═══ Data ═══

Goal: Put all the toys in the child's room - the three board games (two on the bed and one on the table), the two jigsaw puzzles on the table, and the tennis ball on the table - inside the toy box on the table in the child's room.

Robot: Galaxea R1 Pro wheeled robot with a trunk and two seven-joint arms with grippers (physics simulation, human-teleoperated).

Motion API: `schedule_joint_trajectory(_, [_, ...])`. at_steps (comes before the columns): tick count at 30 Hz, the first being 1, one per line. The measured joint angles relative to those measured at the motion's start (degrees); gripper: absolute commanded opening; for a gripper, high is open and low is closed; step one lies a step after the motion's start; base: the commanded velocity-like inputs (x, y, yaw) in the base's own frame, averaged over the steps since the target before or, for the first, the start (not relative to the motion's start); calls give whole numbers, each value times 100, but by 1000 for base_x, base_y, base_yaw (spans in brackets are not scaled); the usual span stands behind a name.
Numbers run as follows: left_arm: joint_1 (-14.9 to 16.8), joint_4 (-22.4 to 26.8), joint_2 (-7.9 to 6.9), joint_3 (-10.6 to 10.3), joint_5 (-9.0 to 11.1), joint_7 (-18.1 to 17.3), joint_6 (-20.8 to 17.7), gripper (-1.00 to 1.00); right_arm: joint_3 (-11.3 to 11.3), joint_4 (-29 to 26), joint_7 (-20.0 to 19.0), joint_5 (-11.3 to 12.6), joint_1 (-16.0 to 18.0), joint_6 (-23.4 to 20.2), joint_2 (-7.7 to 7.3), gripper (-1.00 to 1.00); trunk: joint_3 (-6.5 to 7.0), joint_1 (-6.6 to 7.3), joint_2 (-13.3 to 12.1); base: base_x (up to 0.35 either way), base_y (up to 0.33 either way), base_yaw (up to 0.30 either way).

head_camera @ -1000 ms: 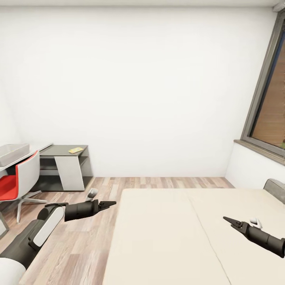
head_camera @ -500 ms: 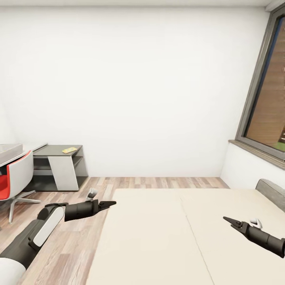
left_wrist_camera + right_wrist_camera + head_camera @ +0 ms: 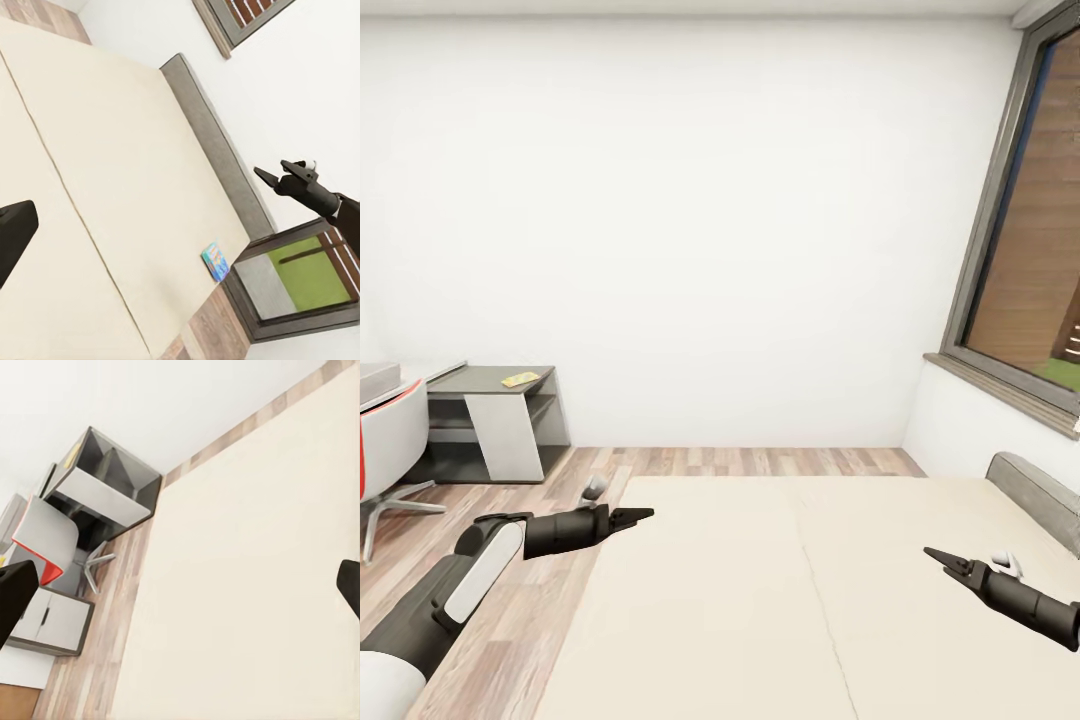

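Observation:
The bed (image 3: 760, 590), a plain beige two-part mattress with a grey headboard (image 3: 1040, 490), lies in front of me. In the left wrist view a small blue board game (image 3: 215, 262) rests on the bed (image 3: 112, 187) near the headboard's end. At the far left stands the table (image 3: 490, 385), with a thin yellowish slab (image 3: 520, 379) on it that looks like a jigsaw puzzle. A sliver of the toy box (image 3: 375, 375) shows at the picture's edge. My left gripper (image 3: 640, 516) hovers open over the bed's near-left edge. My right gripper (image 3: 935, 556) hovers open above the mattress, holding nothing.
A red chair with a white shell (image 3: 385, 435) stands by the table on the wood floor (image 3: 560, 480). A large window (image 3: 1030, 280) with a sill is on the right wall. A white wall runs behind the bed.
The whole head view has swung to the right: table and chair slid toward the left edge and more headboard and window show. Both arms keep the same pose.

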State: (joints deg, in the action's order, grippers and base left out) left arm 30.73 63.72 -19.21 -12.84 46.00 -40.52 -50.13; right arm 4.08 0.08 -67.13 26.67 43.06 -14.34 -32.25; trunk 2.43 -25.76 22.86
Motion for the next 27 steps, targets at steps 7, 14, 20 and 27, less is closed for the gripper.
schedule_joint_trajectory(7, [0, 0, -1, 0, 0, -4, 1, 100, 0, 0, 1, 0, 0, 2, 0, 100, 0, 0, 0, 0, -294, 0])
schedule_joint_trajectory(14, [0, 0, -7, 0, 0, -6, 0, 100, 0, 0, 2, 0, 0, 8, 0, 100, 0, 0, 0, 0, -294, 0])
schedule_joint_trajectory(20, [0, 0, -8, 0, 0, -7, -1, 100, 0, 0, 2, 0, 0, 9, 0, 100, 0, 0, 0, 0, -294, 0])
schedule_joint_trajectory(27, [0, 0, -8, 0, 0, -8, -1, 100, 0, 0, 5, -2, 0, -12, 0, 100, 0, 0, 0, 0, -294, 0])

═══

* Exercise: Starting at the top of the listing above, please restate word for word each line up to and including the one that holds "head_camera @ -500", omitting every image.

* Solution:
Goal: Put all the toys in the child's room - the three board games (two on the bed and one on the table), the two jigsaw puzzles on the table, and the tennis ball on the table - inside the toy box on the table in the child's room.

Robot: Galaxea R1 Pro wheeled robot with a trunk and two seven-joint arms with grippers (physics simulation, human-teleoperated).

Motion API: `schedule_joint_trajectory(_, [_, ...])`. at_steps (comes before the columns): tick count at 30 Hz, the first being 1, one per line. The measured joint angles relative to those measured at the motion's start (degrees); gripper: absolute commanded opening; for a gripper, high is open and low is closed; step one lies a step after the motion's start; base: the commanded velocity-like inputs (x, y, yaw) in the base's own frame, averaged over the steps since the target before or, for the first, the start (not relative to the motion's start); calls give whole numbers, each value times 100, but by 1000 for base_x, base_y, base_yaw (spans in brackets are not scaled); the usual span stands behind a name.
Numbers run as follows: left_arm: joint_1 (-14.9 to 16.8), joint_4 (-22.4 to 26.8), joint_2 (-7.9 to 6.9), joint_3 (-10.6 to 10.3), joint_5 (-9.0 to 11.1), joint_7 (-18.1 to 17.3), joint_6 (-20.8 to 17.7), gripper (-1.00 to 1.00); right_arm: joint_3 (-11.3 to 11.3), joint_4 (-29 to 26), joint_7 (-20.0 to 19.0), joint_5 (-11.3 to 12.6), joint_1 (-16.0 to 18.0), joint_6 (-23.4 to 20.2), joint_2 (-7.7 to 7.3), gripper (-1.00 to 1.00); trunk: joint_3 (-6.5 to 7.0), joint_1 (-6.6 to 7.3), joint_2 (-13.3 to 12.1); base: base_x (up to 0.35 either way), base_y (up to 0.33 either way), base_yaw (up to 0.30 either way).

head_camera @ -1000 ms: 
head_camera @ -500 ms: 

With that, the output is complete.